We have attempted to validate differences in DNA methylation levels of 30 candidate genes reported to discriminate between normal colon mucosa of colon cancer patients and normal colon mucosa of individuals without cancer. We found that CpG sites in 16 of the 30 candidate genes show significant differences in mean methylation level in normal colon mucosa in an independent cohort of 24 cancer patients and 24 controls. A support vector machine trained on these data and data for an additional 66 CpGs set yielded an 18-gene signature, composed of 10 of the validated candidate genes plus 8 additional candidates. This model exhibited 96% sensitivity and 100% specificity in a 40-sample training set and classified all eight samples in the test set correctly. Moreover, we found a moderate-strong correlation (Pearson coefficients r=0.253-0.722) between methylation levels in colon mucosa and methylation levels in peripheral blood for seven of the 18 genes in the support vector model.

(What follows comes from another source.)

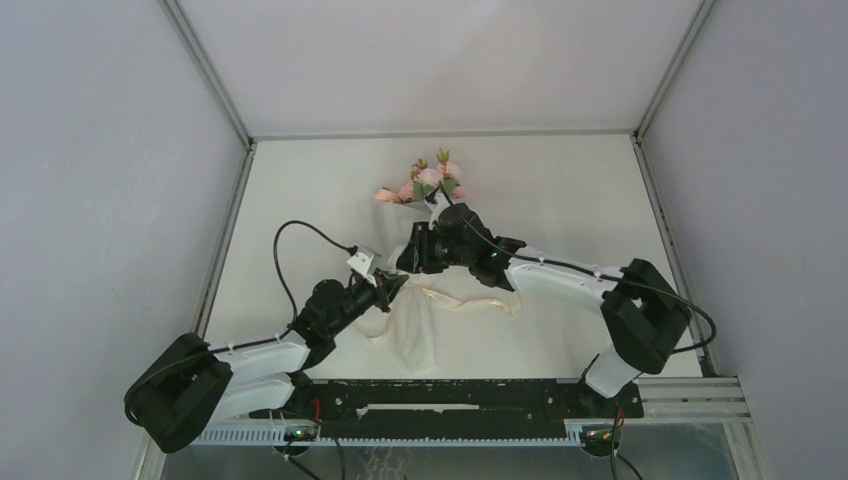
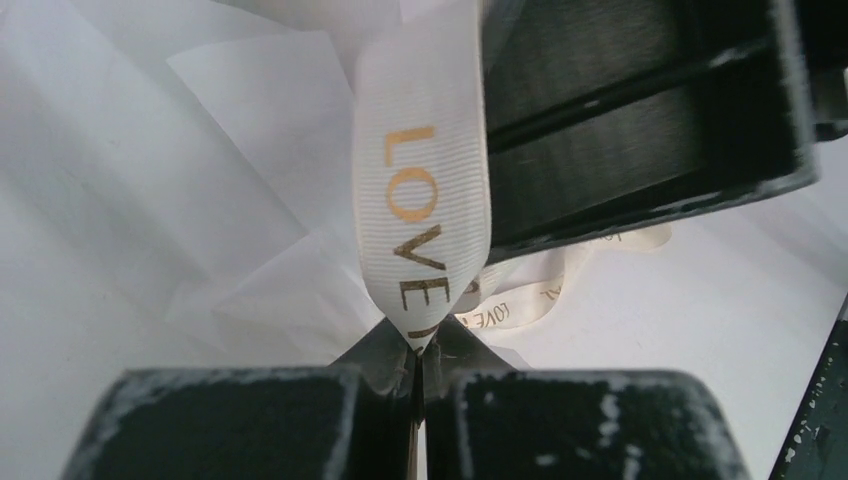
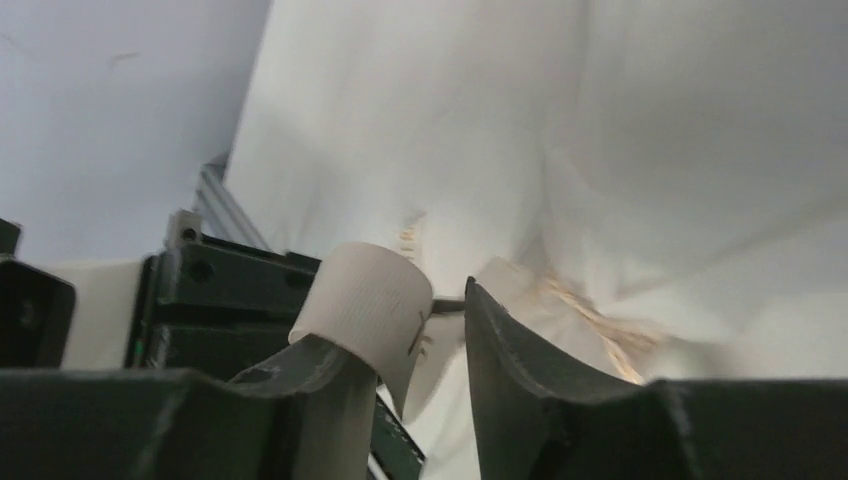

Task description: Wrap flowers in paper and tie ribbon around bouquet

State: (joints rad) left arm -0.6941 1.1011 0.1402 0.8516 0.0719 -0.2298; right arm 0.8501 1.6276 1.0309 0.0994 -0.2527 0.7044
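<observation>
Left claw [image 2: 420, 368] tight on ribbon [image 2: 421, 200]

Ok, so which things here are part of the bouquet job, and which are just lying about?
Part of the job:
flowers
paper around their stems
ribbon, pinched in the shut left gripper
right gripper, open, ribbon draped over one finger

Not part of it:
table
metal rail at the near edge
grey walls
</observation>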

These 7 CpGs, alone, classified 44 of the 48 patients in the validation set correctly and five CpGs selected from only two of the seven genes classified 41 of the 48 patients in the discovery set correctly. These results suggest that methylation biomarkers may be developed that will, at minimum, serve as useful objective and quantitative diagnostic complements to colonoscopy as a cancer screening tool. These data also suggest that it may be possible to monitor biomarker methylation levels in tissues collected much less invasively than by colonoscopy.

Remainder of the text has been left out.